### EXERCISE AIM:
Set down the material again. Keep every line exactly as it is.

### RECORDS:
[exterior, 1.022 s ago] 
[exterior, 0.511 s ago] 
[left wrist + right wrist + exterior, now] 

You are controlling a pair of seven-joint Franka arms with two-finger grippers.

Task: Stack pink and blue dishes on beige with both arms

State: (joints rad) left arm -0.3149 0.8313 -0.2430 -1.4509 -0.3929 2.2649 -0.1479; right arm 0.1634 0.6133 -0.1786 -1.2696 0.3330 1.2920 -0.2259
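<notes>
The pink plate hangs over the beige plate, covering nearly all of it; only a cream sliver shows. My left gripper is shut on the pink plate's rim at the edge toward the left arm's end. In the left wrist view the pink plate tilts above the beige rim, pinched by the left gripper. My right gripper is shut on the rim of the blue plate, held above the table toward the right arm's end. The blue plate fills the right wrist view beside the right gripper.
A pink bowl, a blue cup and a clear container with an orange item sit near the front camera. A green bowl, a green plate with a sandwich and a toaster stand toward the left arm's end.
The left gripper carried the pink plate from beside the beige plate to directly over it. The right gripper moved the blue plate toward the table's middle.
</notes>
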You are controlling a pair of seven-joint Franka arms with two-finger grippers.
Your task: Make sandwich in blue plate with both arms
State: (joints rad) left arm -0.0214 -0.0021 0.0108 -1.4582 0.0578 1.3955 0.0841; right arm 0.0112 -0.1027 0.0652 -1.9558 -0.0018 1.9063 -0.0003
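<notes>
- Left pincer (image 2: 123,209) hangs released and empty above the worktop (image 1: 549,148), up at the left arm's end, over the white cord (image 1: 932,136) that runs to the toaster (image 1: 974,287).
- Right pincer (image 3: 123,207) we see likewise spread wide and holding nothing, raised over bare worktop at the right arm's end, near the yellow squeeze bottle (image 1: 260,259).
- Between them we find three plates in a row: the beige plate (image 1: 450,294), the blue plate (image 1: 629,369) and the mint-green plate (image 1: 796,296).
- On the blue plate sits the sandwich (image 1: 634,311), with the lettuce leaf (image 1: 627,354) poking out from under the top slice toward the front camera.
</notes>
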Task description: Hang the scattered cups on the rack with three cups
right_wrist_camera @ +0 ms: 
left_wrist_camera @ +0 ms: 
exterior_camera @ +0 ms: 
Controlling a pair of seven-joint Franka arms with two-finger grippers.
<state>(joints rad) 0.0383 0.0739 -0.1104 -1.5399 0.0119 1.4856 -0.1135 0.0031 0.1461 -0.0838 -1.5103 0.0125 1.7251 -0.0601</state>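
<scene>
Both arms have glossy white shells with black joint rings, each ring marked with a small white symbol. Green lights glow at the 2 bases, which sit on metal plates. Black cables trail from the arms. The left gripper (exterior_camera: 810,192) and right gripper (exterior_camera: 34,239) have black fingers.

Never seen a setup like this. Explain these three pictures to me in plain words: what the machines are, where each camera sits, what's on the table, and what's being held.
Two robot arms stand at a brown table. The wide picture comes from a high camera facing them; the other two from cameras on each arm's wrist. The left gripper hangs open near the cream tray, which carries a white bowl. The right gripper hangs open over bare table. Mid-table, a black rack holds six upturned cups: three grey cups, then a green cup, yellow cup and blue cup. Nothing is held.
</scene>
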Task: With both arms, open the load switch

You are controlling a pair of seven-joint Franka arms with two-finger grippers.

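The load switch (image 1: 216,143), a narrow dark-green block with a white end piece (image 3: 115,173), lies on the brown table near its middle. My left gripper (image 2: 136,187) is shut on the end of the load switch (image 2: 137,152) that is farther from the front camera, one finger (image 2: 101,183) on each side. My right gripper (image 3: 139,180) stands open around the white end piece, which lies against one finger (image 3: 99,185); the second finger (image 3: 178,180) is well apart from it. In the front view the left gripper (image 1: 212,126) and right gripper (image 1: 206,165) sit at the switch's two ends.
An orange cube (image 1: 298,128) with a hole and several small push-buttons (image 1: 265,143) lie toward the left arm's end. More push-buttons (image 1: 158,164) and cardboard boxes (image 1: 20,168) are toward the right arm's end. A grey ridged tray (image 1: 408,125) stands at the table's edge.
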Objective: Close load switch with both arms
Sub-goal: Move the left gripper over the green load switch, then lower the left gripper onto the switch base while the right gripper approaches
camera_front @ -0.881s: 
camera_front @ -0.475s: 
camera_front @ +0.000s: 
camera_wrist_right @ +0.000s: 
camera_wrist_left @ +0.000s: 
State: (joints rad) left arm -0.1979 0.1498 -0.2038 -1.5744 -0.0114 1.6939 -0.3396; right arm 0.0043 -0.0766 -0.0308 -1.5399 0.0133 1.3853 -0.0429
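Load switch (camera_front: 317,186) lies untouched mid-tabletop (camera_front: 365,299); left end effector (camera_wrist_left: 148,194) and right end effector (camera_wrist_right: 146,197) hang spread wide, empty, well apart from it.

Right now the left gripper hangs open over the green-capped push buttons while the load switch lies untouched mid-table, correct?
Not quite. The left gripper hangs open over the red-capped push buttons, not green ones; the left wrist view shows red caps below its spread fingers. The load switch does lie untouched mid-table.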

### ANSWER FOR THIS EXERCISE:
[exterior, 1.022 s ago] 
[exterior, 0.511 s ago] 
[left wrist + right wrist + exterior, now] 

You are controlling a pair of seven-joint Franka arms with two-finger grippers.

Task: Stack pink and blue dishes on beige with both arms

State: (joints rad) left arm -0.3149 0.8313 -0.2430 -1.4509 -0.3929 2.2649 -0.1479; right arm 0.1634 0.6133 -0.1786 -1.2696 0.3330 1.2920 -0.2259
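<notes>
The pink plate hangs over the beige plate, covering nearly all of it; only a cream sliver shows. My left gripper is shut on the pink plate's rim at the edge toward the left arm's end. In the left wrist view the pink plate tilts above the beige rim, pinched by the left gripper. My right gripper is shut on the rim of the blue plate, held above the table toward the right arm's end. The blue plate fills the right wrist view beside the right gripper.
A pink bowl, a blue cup and a clear container with an orange item sit near the front camera. A green bowl, a green plate with a sandwich and a toaster stand toward the left arm's end.
The left gripper carried the pink plate from beside the beige plate to directly over it. The right gripper moved the blue plate toward the table's middle.
</notes>
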You are controlling a pair of seven-joint Franka arms with two-finger grippers.
Your task: Make sandwich in blue plate with both arms
State: (joints rad) left arm -0.0214 -0.0021 0.0108 -1.4582 0.0578 1.3955 0.0841; right arm 0.0112 -0.1027 0.0652 -1.9558 -0.0018 1.9063 -0.0003
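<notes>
- Left pincer (image 2: 123,209) hangs released and empty above the worktop (image 1: 549,148), up at the left arm's end, over the white cord (image 1: 932,136) that runs to the toaster (image 1: 974,287).
- Right pincer (image 3: 123,207) we see likewise spread wide and holding nothing, raised over bare worktop at the right arm's end, near the yellow squeeze bottle (image 1: 260,259).
- Between them we find three plates in a row: the beige plate (image 1: 450,294), the blue plate (image 1: 629,369) and the mint-green plate (image 1: 796,296).
- On the blue plate sits the sandwich (image 1: 634,311), with the lettuce leaf (image 1: 627,354) poking out from under the top slice toward the front camera.
</notes>
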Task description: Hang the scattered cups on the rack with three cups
right_wrist_camera @ +0 ms: 
left_wrist_camera @ +0 ms: 
exterior_camera @ +0 ms: 
Controlling a pair of seven-joint Franka arms with two-finger grippers.
<state>(joints rad) 0.0383 0.0739 -0.1104 -1.5399 0.0119 1.4856 -0.1135 0.0031 0.1461 -0.0838 -1.5103 0.0125 1.7251 -0.0601</state>
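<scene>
Both arms have glossy white shells with black joint rings, each ring marked with a small white symbol. Green lights glow at the 2 bases, which sit on metal plates. Black cables trail from the arms. The left gripper (exterior_camera: 810,192) and right gripper (exterior_camera: 34,239) have black fingers.

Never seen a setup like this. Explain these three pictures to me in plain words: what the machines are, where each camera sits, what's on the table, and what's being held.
Two robot arms stand at a brown table. The wide picture comes from a high camera facing them; the other two from cameras on each arm's wrist. The left gripper hangs open near the cream tray, which carries a white bowl. The right gripper hangs open over bare table. Mid-table, a black rack holds six upturned cups: three grey cups, then a green cup, yellow cup and blue cup. Nothing is held.
</scene>
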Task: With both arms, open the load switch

You are controlling a pair of seven-joint Franka arms with two-finger grippers.

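The load switch (image 1: 216,143), a narrow dark-green block with a white end piece (image 3: 115,173), lies on the brown table near its middle. My left gripper (image 2: 136,187) is shut on the end of the load switch (image 2: 137,152) that is farther from the front camera, one finger (image 2: 101,183) on each side. My right gripper (image 3: 139,180) stands open around the white end piece, which lies against one finger (image 3: 99,185); the second finger (image 3: 178,180) is well apart from it. In the front view the left gripper (image 1: 212,126) and right gripper (image 1: 206,165) sit at the switch's two ends.
An orange cube (image 1: 298,128) with a hole and several small push-buttons (image 1: 265,143) lie toward the left arm's end. More push-buttons (image 1: 158,164) and cardboard boxes (image 1: 20,168) are toward the right arm's end. A grey ridged tray (image 1: 408,125) stands at the table's edge.
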Objective: Close load switch with both arms
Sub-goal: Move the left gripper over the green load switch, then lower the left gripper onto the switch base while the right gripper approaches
camera_front @ -0.881s: 
camera_front @ -0.475s: 
camera_front @ +0.000s: 
camera_wrist_right @ +0.000s: 
camera_wrist_left @ +0.000s: 
State: (joints rad) left arm -0.1979 0.1498 -0.2038 -1.5744 -0.0114 1.6939 -0.3396; right arm 0.0043 -0.0766 -0.0308 -1.5399 0.0133 1.3853 -0.0429
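Load switch (camera_front: 317,186) lies untouched mid-tabletop (camera_front: 365,299); left end effector (camera_wrist_left: 148,194) and right end effector (camera_wrist_right: 146,197) hang spread wide, empty, well apart from it.

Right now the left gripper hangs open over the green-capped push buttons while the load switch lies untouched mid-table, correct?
Not quite. The left gripper hangs open over the red-capped push buttons, not green ones; the left wrist view shows red caps below its spread fingers. The load switch does lie untouched mid-table.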

There is no more to the output, and the exercise is done.